And now we get to talk about Sequelitis. You’d expect the fifth Bond movie to bear some resemblance to its predecessors, but You Only Live Twice can’t seem to help calling attention to its heritage. Personally, I blame Roald Dahl. He should’ve turned this project down from the start. He and Ian Fleming were apparently good friends in real life, but their writing styles couldn’t be further from each other if you placed them on opposites sides of the cosmos. Dahl hated the novel that shares this film’s title and, twenty-one years after the film premiered, flat-out admitted to Starlog magazine “I didn’t know what the hell Bond was going to do.” Producers Albert Broccoli and Harry Saltzman answered by giving him The Formula, whole and (more or less) complete by 1966, at the latest.

As Dahl defined The Formula would go on to define this series:

 “Bond has three women through the film: If I remember rightly, the first gets killed, the second gets killed and the third gets a fond embrace during the closing sequence. And that’s the formula. They found it’s cast-iron. So, you have to kill two of them off after he has screwed them a few times. And there is great emphasis on funny gadgets and love-making.”

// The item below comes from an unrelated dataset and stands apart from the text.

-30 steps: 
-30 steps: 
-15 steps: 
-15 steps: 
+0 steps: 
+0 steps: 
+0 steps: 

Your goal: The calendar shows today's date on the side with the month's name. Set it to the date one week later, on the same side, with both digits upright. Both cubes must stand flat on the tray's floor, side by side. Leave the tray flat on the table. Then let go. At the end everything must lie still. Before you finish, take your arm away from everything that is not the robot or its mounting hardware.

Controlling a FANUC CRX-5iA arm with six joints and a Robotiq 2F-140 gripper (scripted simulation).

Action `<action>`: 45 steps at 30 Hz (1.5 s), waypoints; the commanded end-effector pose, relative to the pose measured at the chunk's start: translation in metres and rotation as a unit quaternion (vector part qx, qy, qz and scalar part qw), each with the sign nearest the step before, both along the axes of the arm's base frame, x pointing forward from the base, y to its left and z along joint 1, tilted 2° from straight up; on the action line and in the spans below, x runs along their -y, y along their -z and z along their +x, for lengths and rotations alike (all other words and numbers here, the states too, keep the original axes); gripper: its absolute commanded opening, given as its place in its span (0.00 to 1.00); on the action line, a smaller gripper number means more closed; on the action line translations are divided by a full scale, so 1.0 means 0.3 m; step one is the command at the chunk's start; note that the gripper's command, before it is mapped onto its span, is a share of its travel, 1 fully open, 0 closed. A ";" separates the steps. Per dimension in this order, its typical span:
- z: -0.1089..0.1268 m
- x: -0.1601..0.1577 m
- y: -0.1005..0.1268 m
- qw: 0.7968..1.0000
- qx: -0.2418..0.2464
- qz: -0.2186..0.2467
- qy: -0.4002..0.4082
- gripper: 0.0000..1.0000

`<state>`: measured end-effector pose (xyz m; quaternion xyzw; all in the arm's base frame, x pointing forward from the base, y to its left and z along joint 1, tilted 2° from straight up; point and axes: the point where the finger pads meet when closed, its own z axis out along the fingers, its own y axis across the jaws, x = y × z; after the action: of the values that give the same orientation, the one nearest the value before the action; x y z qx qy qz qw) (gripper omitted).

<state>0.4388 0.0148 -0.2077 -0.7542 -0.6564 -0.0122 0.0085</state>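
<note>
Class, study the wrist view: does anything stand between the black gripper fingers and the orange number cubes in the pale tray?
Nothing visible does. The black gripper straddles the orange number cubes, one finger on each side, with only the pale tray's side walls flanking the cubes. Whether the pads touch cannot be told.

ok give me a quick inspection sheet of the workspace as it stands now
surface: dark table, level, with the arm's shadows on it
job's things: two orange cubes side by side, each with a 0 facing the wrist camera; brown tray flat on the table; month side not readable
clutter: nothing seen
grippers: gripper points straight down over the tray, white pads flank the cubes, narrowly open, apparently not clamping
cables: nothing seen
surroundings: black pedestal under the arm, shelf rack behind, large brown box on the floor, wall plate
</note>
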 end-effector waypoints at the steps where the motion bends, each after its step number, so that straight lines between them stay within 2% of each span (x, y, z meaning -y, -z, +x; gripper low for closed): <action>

With this information, the author of Charlie and the Chocolate Factory became the author  what is essentially Dr. No 2: In Japan. You can tell how many people actually bother to read Dahl’s work by whether or not they call this film “silly.” Sorry, Charlie, but compared to The Chocolate Factory (published the same year as this film’s eponymous novel) and especially compared to The Glass Elevator, this is Roald Dahl phoning it in after he’s taken a fist-full of horse tranquilizers. And he still managed to create one of the most influential films of the series, large portions of which have become fertile ground for parody, satire and knowing reference. So I come not to bury this fifth Bond film, but to lament what could have been…and argue that, as “silly” as things get in this picture, they could’ve stood to get a whole lot “sillier.” There might be more to recommend.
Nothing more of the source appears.